*Exercise instructions*: Your task is to transcribe all the entries exactly, excluding pictures.

*Provided records*:
================================

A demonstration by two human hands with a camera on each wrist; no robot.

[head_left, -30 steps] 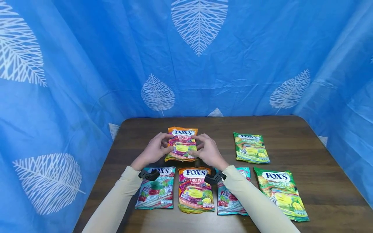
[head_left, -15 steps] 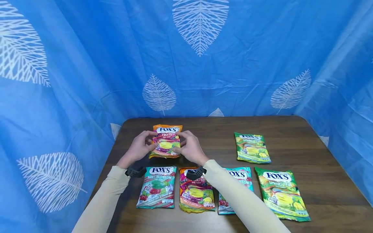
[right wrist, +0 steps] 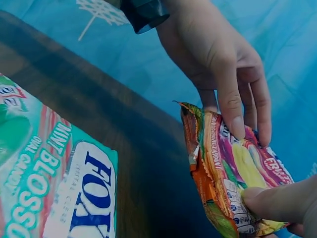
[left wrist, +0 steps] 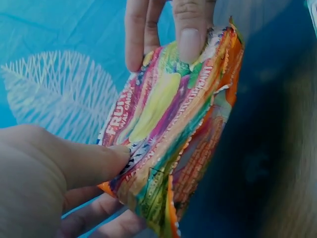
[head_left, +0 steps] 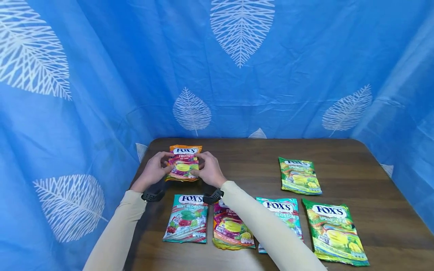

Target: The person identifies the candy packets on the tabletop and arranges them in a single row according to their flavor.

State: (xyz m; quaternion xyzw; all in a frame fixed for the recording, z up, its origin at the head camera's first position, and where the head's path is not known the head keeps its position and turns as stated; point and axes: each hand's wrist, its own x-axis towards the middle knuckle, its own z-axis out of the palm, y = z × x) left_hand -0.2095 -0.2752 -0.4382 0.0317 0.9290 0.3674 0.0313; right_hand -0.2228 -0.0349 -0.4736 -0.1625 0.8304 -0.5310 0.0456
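Note:
An orange and purple Fox's Fruits candy bag (head_left: 183, 162) is between my two hands at the table's back left. My left hand (head_left: 154, 169) grips its left edge, thumb on the printed front, as the left wrist view also shows the bag (left wrist: 158, 114). Opposite, my right hand (head_left: 209, 169) pinches the right edge. In the right wrist view the bag (right wrist: 237, 173) is tilted, with its bottom seam over the dark table. Nearest in front lies a teal Mint Blossom candy bag (head_left: 187, 218).
A second Fruits bag (head_left: 233, 227) lies partly under my right forearm, as does another Mint Blossom bag (head_left: 281, 210). Two green Spring Tea bags rest at the right, one nearer (head_left: 335, 231), one farther back (head_left: 300, 176). A blue leaf-patterned curtain (head_left: 142, 75) surrounds the wooden table (head_left: 244, 165).
Both hands have carried the Fruits bag leftward from above the middle row to the back left corner. The view has shifted slightly. The other bags stay in place.

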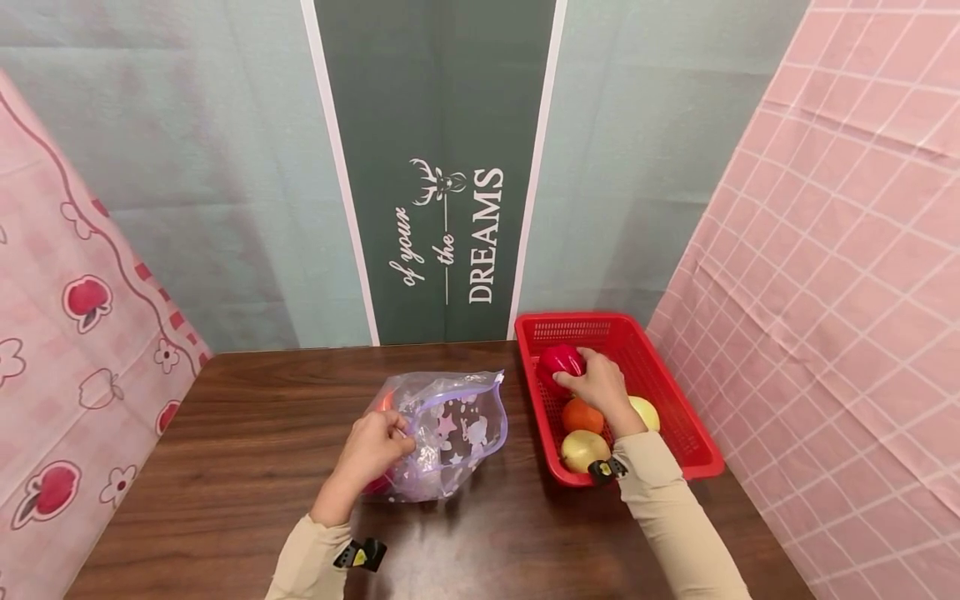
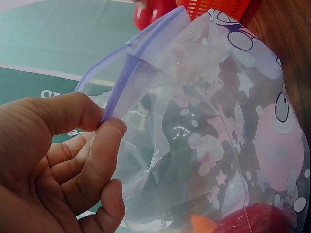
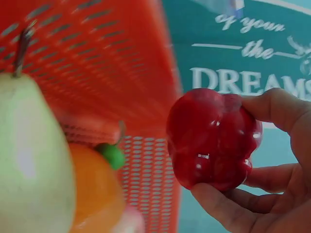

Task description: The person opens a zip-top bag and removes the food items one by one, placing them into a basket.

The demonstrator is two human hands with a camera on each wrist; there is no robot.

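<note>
My right hand (image 1: 603, 387) grips a glossy, lobed red bell pepper (image 3: 214, 141) between thumb and fingers, over the far left part of the red basket (image 1: 678, 400). Beneath and beside that hand lie an orange (image 1: 581, 416) and two pale yellow-green fruits; one, a pear (image 3: 31, 160) with a stem, fills the left of the right wrist view. My left hand (image 1: 371, 450) pinches the purple zip edge of a clear printed bag (image 2: 204, 141) between thumb and index finger. The bag's mouth gapes toward the basket. Inside it show a red item (image 2: 257, 218) and an orange one (image 2: 201, 223), both partly hidden.
The basket stands at the right of the brown wooden table (image 1: 247, 442), near the pink checked cloth (image 1: 840, 275). A green-grey curtain (image 1: 225, 183) hangs behind the table. A pink fruit-patterned cloth (image 1: 67, 350) hangs at the left.
</note>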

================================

*Written solution*:
A demonstration by two human hands with a camera on each wrist; no robot.

[head_left, -30 steps] 
[head_left, -15 steps] 
[right wrist, +0 steps] 
[left wrist, +0 steps] 
[head_left, +0 steps] 

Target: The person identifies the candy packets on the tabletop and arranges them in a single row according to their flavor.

State: (xyz m; quaternion xyzw; all in a frame fixed for the recording, z up, its origin at the head camera's first position, and where the head's path is not known the head keeps its position and turns as stated; point and axes: each hand's wrist, its own x-axis towards the middle knuckle, its own z-axis out of the palm, y = z × x) left_hand -0.2095 -0.2752 -0.4382 0.0317 0.9290 0.3674 0.0313; right_hand -0.2228 -0.0349 -0.4736 -0.1625 0.8304 -0.5310 0.0456
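Note:
An orange and purple Fox's Fruits candy bag (head_left: 183, 162) is between my two hands at the table's back left. My left hand (head_left: 154, 169) grips its left edge, thumb on the printed front, as the left wrist view also shows the bag (left wrist: 158, 114). Opposite, my right hand (head_left: 209, 169) pinches the right edge. In the right wrist view the bag (right wrist: 237, 173) is tilted, with its bottom seam over the dark table. Nearest in front lies a teal Mint Blossom candy bag (head_left: 187, 218).
A second Fruits bag (head_left: 233, 227) lies partly under my right forearm, as does another Mint Blossom bag (head_left: 281, 210). Two green Spring Tea bags rest at the right, one nearer (head_left: 335, 231), one farther back (head_left: 300, 176). A blue leaf-patterned curtain (head_left: 142, 75) surrounds the wooden table (head_left: 244, 165).
Both hands have carried the Fruits bag leftward from above the middle row to the back left corner. The view has shifted slightly. The other bags stay in place.
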

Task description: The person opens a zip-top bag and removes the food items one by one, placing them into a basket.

The demonstrator is two human hands with a camera on each wrist; there is no robot.

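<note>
My right hand (image 1: 603, 387) grips a glossy, lobed red bell pepper (image 3: 214, 141) between thumb and fingers, over the far left part of the red basket (image 1: 678, 400). Beneath and beside that hand lie an orange (image 1: 581, 416) and two pale yellow-green fruits; one, a pear (image 3: 31, 160) with a stem, fills the left of the right wrist view. My left hand (image 1: 371, 450) pinches the purple zip edge of a clear printed bag (image 2: 204, 141) between thumb and index finger. The bag's mouth gapes toward the basket. Inside it show a red item (image 2: 257, 218) and an orange one (image 2: 201, 223), both partly hidden.
The basket stands at the right of the brown wooden table (image 1: 247, 442), near the pink checked cloth (image 1: 840, 275). A green-grey curtain (image 1: 225, 183) hangs behind the table. A pink fruit-patterned cloth (image 1: 67, 350) hangs at the left.
</note>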

This answer is now finished.